Cerf et ses collègues ont construit une base de données pour chaque personne: une image, un neurone. Ils ont ensuite été mis face à une double image, à demi-effacée. Grâce à une interface homme-machine, les patients ont été capables de faire apparaître l'une et disparaître l'autre, par la force de la pensée (voir la vidéo ci-dessus).
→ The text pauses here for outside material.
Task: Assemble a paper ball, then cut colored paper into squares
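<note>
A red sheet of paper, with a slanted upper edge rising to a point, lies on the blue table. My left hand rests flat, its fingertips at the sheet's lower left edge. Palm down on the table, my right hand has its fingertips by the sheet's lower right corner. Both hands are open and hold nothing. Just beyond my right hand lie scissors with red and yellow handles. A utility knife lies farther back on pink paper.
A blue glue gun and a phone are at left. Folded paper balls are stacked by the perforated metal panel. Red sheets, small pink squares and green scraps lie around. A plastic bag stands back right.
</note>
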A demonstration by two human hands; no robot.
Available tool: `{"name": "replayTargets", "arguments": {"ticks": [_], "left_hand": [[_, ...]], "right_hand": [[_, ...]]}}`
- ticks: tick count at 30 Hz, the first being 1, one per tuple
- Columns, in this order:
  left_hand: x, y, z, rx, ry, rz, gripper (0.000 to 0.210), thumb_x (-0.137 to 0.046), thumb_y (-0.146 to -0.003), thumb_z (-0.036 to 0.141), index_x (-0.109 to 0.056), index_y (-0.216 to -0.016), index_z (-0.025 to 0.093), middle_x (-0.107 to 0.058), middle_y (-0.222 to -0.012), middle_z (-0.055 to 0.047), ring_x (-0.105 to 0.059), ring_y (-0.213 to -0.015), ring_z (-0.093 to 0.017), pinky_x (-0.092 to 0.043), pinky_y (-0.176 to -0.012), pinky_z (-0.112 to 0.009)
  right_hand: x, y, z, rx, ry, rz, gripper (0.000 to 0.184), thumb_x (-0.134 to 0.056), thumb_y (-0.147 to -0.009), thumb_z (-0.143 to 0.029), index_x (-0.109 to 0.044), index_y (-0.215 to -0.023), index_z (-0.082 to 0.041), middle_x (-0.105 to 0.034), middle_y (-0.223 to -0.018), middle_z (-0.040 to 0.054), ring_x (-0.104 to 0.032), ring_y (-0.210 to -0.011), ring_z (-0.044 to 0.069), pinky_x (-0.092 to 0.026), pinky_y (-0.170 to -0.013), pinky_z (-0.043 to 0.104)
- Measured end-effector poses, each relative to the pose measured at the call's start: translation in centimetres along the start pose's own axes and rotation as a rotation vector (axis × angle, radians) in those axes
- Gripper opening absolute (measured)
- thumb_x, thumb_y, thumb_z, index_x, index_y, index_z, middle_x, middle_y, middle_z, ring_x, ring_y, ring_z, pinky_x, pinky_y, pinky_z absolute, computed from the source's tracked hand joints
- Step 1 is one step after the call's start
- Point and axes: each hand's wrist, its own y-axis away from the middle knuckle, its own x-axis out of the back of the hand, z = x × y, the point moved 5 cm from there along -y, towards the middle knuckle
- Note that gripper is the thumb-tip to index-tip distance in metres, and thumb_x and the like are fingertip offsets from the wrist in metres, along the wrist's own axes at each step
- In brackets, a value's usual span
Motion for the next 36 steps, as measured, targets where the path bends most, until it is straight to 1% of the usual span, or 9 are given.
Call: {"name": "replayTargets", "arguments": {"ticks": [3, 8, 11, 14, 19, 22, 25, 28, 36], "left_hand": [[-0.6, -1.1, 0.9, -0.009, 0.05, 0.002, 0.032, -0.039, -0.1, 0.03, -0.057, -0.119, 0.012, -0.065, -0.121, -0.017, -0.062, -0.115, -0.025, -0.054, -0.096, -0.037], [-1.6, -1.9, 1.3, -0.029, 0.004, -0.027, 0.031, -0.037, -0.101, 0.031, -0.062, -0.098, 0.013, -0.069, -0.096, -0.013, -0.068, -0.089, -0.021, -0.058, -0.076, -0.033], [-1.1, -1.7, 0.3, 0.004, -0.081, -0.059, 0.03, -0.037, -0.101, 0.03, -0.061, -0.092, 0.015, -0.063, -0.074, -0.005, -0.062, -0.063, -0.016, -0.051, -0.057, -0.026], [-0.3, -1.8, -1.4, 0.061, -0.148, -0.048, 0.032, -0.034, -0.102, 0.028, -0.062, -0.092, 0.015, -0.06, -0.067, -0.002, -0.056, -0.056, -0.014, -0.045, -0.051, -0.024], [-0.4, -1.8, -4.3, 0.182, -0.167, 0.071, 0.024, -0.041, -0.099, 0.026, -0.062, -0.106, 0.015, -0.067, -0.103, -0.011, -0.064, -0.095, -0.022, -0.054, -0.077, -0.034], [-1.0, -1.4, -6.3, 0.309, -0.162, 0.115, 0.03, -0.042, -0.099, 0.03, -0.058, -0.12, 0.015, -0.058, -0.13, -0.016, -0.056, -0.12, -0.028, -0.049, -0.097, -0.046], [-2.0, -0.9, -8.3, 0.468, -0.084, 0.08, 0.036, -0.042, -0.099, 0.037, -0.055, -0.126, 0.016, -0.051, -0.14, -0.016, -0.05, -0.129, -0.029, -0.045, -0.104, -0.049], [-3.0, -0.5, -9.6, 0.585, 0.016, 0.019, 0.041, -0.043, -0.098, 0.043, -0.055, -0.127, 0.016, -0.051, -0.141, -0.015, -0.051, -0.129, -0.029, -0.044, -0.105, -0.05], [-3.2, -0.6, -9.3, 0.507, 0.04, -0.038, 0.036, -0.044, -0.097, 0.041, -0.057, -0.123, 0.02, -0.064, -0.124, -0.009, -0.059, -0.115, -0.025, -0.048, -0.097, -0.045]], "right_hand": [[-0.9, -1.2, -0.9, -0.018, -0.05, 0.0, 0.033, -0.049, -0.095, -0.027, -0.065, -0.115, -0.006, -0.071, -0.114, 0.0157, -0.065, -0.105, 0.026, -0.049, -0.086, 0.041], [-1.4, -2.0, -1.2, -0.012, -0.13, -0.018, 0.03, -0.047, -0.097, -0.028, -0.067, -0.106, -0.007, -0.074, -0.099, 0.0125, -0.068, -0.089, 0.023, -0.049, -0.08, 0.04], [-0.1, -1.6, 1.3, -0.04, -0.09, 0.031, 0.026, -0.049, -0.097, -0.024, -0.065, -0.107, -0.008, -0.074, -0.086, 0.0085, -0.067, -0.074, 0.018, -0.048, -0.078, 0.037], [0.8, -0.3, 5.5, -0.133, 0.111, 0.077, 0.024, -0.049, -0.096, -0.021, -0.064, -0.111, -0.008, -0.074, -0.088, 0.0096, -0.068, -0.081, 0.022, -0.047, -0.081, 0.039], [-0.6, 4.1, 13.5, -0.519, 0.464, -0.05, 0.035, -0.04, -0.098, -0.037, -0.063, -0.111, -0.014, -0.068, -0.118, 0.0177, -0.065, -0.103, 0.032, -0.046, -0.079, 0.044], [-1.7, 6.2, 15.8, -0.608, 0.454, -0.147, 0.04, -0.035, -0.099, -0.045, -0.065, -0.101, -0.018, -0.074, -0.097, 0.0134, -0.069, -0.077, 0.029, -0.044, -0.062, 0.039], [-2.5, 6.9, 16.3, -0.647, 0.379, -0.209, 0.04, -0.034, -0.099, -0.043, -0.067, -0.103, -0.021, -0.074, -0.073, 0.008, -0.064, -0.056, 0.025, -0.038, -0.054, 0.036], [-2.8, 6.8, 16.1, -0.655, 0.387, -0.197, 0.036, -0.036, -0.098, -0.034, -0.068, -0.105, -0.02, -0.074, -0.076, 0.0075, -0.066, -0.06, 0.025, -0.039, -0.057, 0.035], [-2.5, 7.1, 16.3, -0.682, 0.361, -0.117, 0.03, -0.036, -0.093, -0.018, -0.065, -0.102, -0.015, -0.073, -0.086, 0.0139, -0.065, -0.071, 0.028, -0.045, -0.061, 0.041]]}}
John Donoghue, premier chirurgien à avoir permis à un tétraplégique de contrôler un curseur de souris avec son cerveau, est «fasciné» par le niveau d'abstraction de la pensée que Cerf et son équipe ont atteint. Des avancées dans ce domaine pourraient contribuer à améliorer le contrôle d'un bras robotisé pour des patients amputés, par exemple.

Moran Cerf pense qu'en étoffant la base de données (images, sons) d'un patient, la même machine serait capable d'enregistrer et d'interpréter nos rêves, et pourrait servir en psychiatrie (des progrès seront nécessaires au niveau des électrodes, pour qu'elles puissent être simplement posées sur le crâne). D'autres experts sont plus sceptiques, estimant qu'un tel système aura du mal à capturer tout le récit du rêve et n'offrirait qu'une version fragmentée. Bref, Inception, ce n'est pas pour demain.